“I have nothing to talk about.”
Maybe two or three months after beginning therapy—maybe later, sometimes sooner—a person might say this to me and perhaps look a little surprised or confused.
“There’s nothing coming up for me.”
Often the person is weirded out. Concerned, even. The person will tell me how they usually have one, two, seven, eight things they really want to talk about and just don’t know what to make of not having something ready to go.
Coming to Therapy After a ‘Good Week’
Sometimes a person may need some prompting, but often within the first couple of weeks of therapy, with gentle encouragement, people tell what they think is their story. They talk about whatever has been causing them distress: communication problems, feelings of isolation, anger-control issues, deep sadness, etc.

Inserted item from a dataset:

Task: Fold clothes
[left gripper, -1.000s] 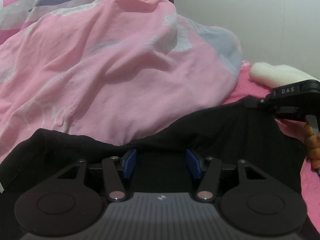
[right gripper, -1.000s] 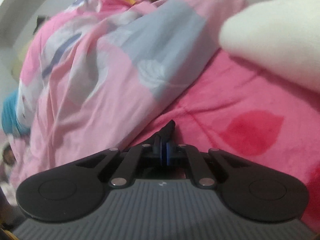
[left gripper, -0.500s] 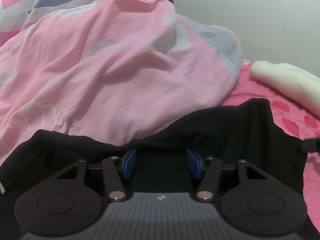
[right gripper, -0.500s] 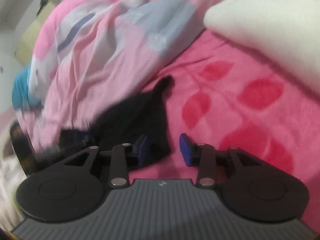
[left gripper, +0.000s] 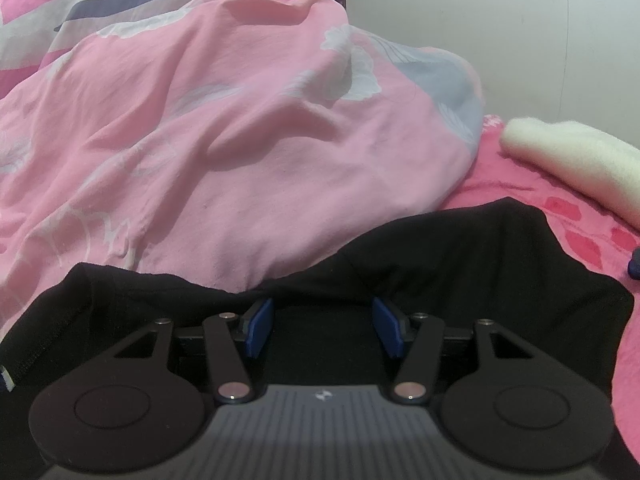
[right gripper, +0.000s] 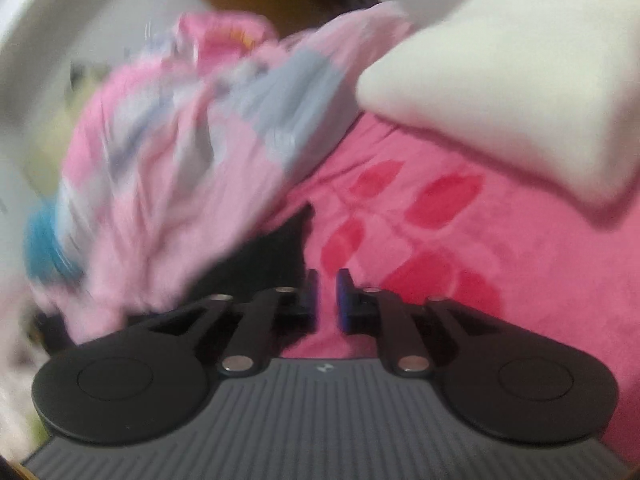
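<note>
Two hand-held grippers: left [left gripper: 323, 326] wide apart over black garment [left gripper: 460, 252]; right [right gripper: 327, 300] narrowly apart, empty, over pink blanket [right gripper: 500, 280]

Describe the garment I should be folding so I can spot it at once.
Find the big pale pink quilt heaped on the bright pink leaf-print blanket. At its foot, just ahead of the left tongs, lies the black garment, spread flat. It is the only dark, unpatterned cloth there.
</note>
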The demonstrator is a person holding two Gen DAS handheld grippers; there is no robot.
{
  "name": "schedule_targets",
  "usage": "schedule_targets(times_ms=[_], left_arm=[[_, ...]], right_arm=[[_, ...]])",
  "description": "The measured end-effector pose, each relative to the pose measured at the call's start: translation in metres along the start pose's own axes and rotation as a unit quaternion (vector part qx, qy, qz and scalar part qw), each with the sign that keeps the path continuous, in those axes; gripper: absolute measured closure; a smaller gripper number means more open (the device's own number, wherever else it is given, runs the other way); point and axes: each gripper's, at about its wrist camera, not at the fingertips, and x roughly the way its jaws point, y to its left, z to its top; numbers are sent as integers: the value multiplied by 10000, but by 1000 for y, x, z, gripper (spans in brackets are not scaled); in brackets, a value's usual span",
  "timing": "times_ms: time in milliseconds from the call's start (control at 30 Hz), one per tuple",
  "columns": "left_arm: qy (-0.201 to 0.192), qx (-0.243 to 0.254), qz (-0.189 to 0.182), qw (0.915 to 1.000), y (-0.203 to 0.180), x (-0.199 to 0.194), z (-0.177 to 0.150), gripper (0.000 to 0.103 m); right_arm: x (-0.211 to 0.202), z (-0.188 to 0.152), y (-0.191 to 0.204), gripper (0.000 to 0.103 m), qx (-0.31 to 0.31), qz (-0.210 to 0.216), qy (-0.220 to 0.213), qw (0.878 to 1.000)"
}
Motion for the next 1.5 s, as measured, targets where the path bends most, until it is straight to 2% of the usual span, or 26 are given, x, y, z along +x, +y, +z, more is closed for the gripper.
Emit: schedule_targets(times_ms=[67, 200, 333, 500, 667, 800, 833, 867, 933, 1033, 1133, 1233, 1367, 1500], left_arm=[[29, -117, -72, 9999, 4, -3, 2, 40], [173, -675, 24, 9976, 20, -27, 9, 34], [-44, -974, 334, 9947, 43, -82, 17, 28], [-180, -1389, 650, 9880, 85, -179, 17, 26], [-200, -1768, 1098, 9779, 120, -290, -5, 24], [-51, -2003, 1420, 9694, 137, -367, -30, 23], [-62, -2054, 1470, 9675, 141, -385, -35, 23], [-116, -2089, 1519, 9660, 143, -403, -41, 23], [-280, -2117, 1629, 9633, 148, -435, -51, 20], [-485, -2203, 1805, 9574, 152, -475, -67, 18], [-619, -2387, 1849, 9513, 156, -501, -84, 18], [-669, -2596, 1815, 9461, 158, -519, -102, 18], [-644, -2818, 1742, 9413, 156, -535, -127, 18], [-706, -2981, 1656, 9374, 153, -550, -154, 18]], right_arm=[[2, 1, -16, 83, 396, 257, -94, 9988], [10, -2, -5, 82, -63, 133, -110, 9998], [14, -1, -6, 81, -39, 292, -127, 9995], [15, -2, -8, 81, -33, 344, -156, 9993], [15, -1, -10, 81, 12, 332, -133, 9994], [14, 1, -1, 81, 17, -3, -13, 10000], [11, 2, 5, 81, 20, -170, 34, 9998], [6, 3, 12, 76, 13, -348, 81, 9994], [-12, -2, 33, 73, -23, -322, 61, 9995], [-44, -15, 77, 73, -303, -131, 129, 9994], [-77, -37, 131, 72, -823, 94, 393, 9958], [-103, -62, 179, 63, -1209, 378, 644, 9899], [-124, -92, 231, 59, -1531, 873, 969, 9796], [-131, -115, 278, 57, -1869, 1108, 1237, 9682]])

Therapists are trained to help people talk about and process these things. And often, once people start, they keep right on going! We all hold a lot of stuff in, and sometimes we don’t even realize what’s in that backlog until we finally open up.
So the door opens, the person speaks and … here’s something interesting: things may seem a little worse at first. When you’ve been very intentionally not looking at distressing stuff for a long time, it’s bound to bring up some difficult feelings once you start exploring.
Things don’t seem as pressing.
And after a while, the person isn’t itching to get to their therapy session so they can unpack, say, that incident at work or the uncomfortable time with the in-laws.
They had an okay week. Maybe even a good one. Maybe not great, but … they have “nothing to talk about.”
Peeling Back the Layers of Therapy
It used to be that therapy was viewed as an archaeological dig into the psyche and the therapist held the shovel. The therapist’s job was to dig until they uncovered what was buried underneath. But rarely is it so simple, and rarely does healing come from insight alone. Often we can discover a possible explanation to an issue, but that doesn’t mean the issue is resolved.
Therapy is done in layers, but unlike an onion, we don’t simply peel off and discard layers once we look at them.
Therapy is done in layers, but unlike an onion, we don’t simply peel off and discard layers once we look at them. We take a layer, examine it, put it back, take another layer, leave it for later, skip a layer to see something else, then go back to the second layer and reexamine it with what we know now. Maybe along the way you fall back into an old habit (remember, the layers don’t disappear) and we spend some time just holding all the layers without processing or questioning them.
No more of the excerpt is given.